A life of recovery places these same demands upon us. At Beit T’Shuvah we push ourselves to move beyond the ways of life that we have known, sometimes requiring us to cut ties with the people and places with whom we have felt safe and may even have called home, seeking that place that – we have been assured – God will show us. When we undertake the journey, commanded here of Avram, we are living our t’shuvah. T’shuvah does not merely mean “repentance,” as it is most often translated, but can also be translated as a “response” or “return.” In our weekly T’shuvah groups, we are committed to examining our lives, noting when we have succeeded in overcoming our old ways of being by responding differently, as well as acknowledging where we have become stuck in those old behaviors, indulging our own self will. We do this in an effort to return to our authentic selves. As difficult as Avram’s journey must have been, he was certain that God was speaking directly to him. In surrendering our self will to the will of God, we seek to commit to taking the next right action, and we may not always succeed in this. Committing to a life of t’shuvah does not mean that we will not make mistakes or that we will always hit the mark. Living a life of t’shuvah means that we are engaged in our lives, seeking to become our authentic selves, and acknowledging our shortcomings in the hope of not repeating them.

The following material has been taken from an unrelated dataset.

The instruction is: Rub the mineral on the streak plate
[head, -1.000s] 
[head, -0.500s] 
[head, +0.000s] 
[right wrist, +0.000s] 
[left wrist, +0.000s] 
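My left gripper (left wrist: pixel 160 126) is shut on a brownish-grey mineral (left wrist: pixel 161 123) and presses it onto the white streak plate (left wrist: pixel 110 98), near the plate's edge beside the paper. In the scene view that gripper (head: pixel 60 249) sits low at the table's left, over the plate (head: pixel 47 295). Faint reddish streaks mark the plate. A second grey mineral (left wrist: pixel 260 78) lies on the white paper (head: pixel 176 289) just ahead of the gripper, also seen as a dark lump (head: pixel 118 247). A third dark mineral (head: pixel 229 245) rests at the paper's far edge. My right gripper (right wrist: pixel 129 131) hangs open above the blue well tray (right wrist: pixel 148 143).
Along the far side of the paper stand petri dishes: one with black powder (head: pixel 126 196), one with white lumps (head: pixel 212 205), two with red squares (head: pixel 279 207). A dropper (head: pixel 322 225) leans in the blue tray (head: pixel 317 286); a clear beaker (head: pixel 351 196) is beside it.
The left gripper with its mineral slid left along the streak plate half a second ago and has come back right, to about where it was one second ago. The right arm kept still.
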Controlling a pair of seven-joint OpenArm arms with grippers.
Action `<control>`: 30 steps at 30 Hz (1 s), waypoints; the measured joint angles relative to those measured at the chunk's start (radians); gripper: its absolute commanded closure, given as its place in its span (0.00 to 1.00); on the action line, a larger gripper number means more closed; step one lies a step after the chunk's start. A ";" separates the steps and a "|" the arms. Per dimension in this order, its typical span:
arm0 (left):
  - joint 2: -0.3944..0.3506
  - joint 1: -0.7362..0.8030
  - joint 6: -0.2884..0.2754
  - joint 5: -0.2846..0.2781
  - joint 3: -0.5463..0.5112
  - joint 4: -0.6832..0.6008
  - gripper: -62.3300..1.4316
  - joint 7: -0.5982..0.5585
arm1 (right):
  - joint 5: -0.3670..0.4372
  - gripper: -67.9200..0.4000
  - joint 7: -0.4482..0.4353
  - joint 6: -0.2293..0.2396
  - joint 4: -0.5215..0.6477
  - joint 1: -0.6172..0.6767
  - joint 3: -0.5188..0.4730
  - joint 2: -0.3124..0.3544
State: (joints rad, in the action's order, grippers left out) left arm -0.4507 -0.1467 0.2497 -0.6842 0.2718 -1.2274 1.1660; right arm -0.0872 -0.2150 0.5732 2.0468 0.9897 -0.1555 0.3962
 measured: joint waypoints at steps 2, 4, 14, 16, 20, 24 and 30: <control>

When I read this opening line from Parashat Lekh Lekha, I understand that I am being instructed to follow the will of God, as I understand it, in order to become my truest self. The will of God is not a road map, but is constantly unfolding before me. I cannot yet know the place that God will show me, but if I am living as my authentic self, I can be assured that I will reach it. I think it’s true that, on the surface level, God is taking Avram on a journey to a physical place, but I have no doubt that the journey for Avram, and indeed for us, goes beyond geography and will lead us to our truest selves, where we can fulfill the second commandment in this parashah, to be a blessing.